ACTION ITEM
Across the entries below, please work out how many lines contain the string "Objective" and give only the number.

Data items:

*** Block opens ***

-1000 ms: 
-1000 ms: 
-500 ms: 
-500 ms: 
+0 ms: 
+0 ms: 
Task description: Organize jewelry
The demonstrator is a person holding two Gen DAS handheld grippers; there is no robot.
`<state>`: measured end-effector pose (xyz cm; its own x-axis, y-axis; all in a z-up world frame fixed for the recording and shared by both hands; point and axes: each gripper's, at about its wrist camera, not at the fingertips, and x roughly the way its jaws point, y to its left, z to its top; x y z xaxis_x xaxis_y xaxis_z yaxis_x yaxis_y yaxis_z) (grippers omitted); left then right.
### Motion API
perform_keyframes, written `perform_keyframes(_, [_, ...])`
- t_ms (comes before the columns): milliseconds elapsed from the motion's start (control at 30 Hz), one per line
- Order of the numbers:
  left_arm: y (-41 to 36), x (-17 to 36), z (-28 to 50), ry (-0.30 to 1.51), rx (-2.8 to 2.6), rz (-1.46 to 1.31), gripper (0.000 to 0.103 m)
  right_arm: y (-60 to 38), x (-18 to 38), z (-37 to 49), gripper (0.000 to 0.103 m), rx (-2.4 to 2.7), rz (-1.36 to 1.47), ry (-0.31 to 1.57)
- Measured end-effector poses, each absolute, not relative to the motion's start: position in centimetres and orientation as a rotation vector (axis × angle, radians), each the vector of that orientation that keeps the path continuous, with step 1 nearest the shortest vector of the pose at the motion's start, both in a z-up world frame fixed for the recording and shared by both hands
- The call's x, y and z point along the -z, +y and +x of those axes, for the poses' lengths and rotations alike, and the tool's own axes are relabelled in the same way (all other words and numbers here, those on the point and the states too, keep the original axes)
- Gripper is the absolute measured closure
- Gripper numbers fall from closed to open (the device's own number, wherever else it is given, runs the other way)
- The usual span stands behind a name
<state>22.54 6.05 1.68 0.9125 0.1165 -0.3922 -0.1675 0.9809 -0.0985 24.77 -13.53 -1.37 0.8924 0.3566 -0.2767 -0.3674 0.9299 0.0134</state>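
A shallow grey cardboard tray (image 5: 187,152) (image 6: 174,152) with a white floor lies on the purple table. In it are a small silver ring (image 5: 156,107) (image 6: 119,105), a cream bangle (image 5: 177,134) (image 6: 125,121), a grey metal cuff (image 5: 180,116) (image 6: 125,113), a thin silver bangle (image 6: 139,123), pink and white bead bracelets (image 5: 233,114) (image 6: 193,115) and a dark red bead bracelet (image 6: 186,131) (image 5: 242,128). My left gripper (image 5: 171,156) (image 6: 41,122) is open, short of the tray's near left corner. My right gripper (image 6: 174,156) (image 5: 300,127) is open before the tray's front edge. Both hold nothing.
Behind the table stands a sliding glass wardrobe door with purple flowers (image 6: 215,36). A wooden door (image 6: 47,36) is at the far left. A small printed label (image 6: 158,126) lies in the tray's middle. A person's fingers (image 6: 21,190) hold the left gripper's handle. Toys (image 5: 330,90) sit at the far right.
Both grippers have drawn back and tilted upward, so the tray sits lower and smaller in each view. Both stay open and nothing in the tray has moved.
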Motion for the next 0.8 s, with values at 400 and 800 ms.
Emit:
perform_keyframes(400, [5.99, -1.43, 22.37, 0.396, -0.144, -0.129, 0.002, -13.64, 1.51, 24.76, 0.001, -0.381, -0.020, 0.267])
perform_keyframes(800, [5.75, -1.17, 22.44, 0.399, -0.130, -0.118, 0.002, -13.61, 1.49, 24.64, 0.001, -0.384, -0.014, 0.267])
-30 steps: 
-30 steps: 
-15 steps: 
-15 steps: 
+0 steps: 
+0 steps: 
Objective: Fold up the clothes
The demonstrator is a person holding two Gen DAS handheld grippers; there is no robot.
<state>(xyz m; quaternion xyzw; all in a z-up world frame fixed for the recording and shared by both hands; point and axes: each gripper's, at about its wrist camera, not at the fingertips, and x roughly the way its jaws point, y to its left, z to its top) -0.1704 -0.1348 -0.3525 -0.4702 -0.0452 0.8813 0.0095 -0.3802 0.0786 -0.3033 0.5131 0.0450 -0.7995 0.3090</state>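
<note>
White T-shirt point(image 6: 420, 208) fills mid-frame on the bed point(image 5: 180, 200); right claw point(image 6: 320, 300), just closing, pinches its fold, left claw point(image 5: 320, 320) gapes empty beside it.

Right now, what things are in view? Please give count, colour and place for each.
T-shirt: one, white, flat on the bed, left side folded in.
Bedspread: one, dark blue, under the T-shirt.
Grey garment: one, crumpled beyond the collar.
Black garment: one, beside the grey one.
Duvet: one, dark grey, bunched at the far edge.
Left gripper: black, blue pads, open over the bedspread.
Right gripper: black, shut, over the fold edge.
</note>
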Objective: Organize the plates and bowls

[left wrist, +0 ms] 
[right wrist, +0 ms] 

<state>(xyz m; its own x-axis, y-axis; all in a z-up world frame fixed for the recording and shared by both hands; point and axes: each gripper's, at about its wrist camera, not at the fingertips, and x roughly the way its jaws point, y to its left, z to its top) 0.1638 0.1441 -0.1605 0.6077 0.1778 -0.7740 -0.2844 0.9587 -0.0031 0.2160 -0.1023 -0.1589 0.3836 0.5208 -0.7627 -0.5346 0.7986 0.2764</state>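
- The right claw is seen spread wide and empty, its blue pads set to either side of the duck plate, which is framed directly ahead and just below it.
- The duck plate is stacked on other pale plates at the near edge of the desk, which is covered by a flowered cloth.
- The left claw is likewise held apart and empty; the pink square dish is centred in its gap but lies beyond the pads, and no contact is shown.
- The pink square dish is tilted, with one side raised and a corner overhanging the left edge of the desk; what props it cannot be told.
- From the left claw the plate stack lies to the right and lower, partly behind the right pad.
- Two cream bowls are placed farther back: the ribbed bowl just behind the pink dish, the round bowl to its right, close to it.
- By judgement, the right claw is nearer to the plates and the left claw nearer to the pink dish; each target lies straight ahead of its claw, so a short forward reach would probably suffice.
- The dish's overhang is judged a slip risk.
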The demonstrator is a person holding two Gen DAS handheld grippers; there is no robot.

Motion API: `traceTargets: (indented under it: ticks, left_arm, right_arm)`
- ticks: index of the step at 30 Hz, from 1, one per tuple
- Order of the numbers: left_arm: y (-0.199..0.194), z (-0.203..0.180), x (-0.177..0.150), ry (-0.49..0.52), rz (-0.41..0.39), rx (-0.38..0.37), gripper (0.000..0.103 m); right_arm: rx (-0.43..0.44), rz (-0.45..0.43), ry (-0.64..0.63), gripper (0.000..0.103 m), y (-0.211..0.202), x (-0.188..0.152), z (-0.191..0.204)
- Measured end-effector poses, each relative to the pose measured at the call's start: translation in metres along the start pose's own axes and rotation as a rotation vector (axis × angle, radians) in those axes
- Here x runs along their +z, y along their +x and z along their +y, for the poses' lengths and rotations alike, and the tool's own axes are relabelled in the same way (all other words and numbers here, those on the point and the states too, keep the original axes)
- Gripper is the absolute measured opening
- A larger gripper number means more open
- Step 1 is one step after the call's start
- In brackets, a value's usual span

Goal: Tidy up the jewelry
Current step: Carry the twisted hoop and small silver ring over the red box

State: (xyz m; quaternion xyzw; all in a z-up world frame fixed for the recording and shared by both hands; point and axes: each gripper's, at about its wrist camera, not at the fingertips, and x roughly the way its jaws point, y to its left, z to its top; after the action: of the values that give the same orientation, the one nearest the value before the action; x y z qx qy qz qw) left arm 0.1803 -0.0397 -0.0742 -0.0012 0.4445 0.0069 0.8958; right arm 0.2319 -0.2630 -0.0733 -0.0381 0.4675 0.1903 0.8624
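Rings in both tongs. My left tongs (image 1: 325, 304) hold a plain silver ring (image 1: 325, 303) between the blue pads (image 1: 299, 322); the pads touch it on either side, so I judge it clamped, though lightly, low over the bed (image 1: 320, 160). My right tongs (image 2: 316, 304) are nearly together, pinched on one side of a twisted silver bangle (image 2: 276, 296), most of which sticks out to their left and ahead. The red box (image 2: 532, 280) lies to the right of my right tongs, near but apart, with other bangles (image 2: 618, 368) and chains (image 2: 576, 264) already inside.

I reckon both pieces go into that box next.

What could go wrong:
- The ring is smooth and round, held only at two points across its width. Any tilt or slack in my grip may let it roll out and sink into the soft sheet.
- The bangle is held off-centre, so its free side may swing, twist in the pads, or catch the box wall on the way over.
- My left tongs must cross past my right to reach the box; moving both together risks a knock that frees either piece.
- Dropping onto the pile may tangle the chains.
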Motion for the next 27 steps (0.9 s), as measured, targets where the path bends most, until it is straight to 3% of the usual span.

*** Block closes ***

ANSWER TO THE EXERCISE
2